- Os presidentes do Senado, Davi Alcolumbre, e da Câmara, Hugo Motta, avisaram que não vão ao evento em memória ao 8 de janeiro de 2023 no Planalto.
- Lula vai anunciar o veto ao projeto de redução de penas dos condenados na ação penal do golpe, nesta quinta-feira.
- A confirmação do veto foi feita pelos ministros da Casa Civil, Rui Costa, e das Relações Institucionais, Gleisi Hoffmann.
- O objetivo do veto é deixar clara a posição de que não se deve beneficiar quem tentou interromper a posse de Lula.
- No discurso, Lula defenderá a democracia e a soberania; a defesa de venezuelanos deve constar entre os recados, sem citar Nicolás Maduro.
Os presidentes do Senado, Davi Alcolumbre, e da Câmara, Hugo Motta, avisaram ao Palácio do Planalto que não participarão do ato em memória aos ataques de 8 de janeiro de 2023. A confirmação foi feita nesta quinta-feira pelo governo, em véspera do anúncio de veto presidencial.

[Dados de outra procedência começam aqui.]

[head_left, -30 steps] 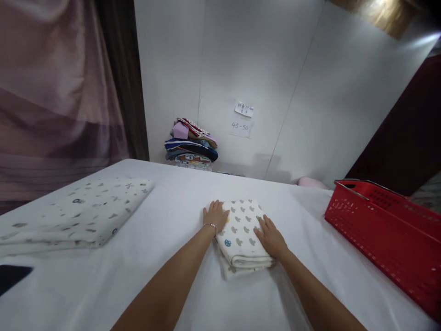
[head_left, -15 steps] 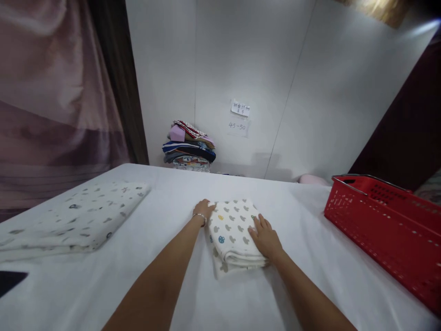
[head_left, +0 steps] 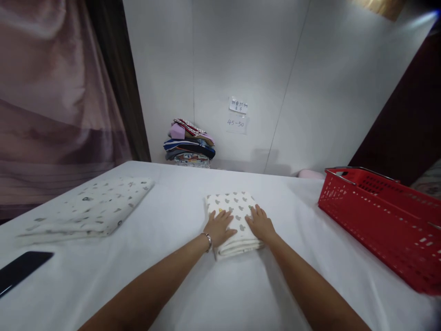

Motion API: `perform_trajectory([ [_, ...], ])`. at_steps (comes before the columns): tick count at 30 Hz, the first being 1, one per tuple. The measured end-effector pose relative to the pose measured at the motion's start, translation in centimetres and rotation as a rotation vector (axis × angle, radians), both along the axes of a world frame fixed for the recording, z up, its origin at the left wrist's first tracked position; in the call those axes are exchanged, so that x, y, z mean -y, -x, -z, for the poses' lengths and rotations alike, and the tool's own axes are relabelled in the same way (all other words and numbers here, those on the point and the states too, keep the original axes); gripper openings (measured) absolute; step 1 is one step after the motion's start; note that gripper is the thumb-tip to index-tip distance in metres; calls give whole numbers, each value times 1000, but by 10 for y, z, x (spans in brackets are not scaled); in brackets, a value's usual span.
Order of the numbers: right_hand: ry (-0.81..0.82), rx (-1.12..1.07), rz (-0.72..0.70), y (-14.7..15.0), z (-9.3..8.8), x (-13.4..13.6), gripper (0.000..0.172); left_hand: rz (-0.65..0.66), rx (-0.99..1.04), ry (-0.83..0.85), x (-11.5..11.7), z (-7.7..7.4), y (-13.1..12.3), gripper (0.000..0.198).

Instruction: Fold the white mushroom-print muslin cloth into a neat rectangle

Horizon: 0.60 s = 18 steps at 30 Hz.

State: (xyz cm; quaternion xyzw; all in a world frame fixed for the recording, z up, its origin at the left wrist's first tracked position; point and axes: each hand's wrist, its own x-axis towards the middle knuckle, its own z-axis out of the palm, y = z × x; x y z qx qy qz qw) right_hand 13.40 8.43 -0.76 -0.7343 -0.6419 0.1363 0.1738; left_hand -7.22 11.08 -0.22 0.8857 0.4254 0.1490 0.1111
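A small folded white cloth (head_left: 231, 203) with a grey printed pattern lies in the middle of the white table (head_left: 220, 294). My left hand (head_left: 219, 227) rests flat on its near left part, fingers stretched out, a thin bracelet at the wrist. My right hand (head_left: 259, 223) lies flat on its near right part, fingers spread. Both palms press on top of the cloth and neither grips it.
A larger folded patterned cloth (head_left: 93, 209) lies at the left. A dark phone (head_left: 20, 271) sits at the near left edge. A red plastic basket (head_left: 379, 220) stands at the right. A stack of folded clothes (head_left: 189, 145) sits by the back wall.
My left hand came from the cloth's far left corner onto its near top. The loose lower layer that stuck out at the near edge is now tucked in, and the cloth looks more compact.
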Motion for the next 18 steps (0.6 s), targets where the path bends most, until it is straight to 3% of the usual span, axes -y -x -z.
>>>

O veto ao projeto que reduz penas de condenados na ação que envolve golpismo foi confirmado pelo governo, com layout de anúncio nesta quinta. A decisão já havia sido previamente comunicada pela Casa Civil e pela Secretaria de Relações Institucionais.
Segundo o Planalto, a medida visa deixar o espaço à defesa de democracia e soberania, sem interromper o relacionamento com Alcolumbre e Motta. O presidente Lula pretende sancionar ou vetar a proposta até o prazo previsto.
Durante o ato no Planalto, espera-se um discurso do presidente em defesa da democracia e da soberania nacional, em meio a tensões políticas internas. O objetivo é reiterar que ações golpistas não devem ter benefício legal.
A pauta ocorre num contexto de disputa sobre a imagem política externa, com leitura de fortalecimento de mensagens nacionais diante de crises regionais. Assessores de Lula afirmam que o tom do discurso reforçará a defesa da integridade territorial e da soberania.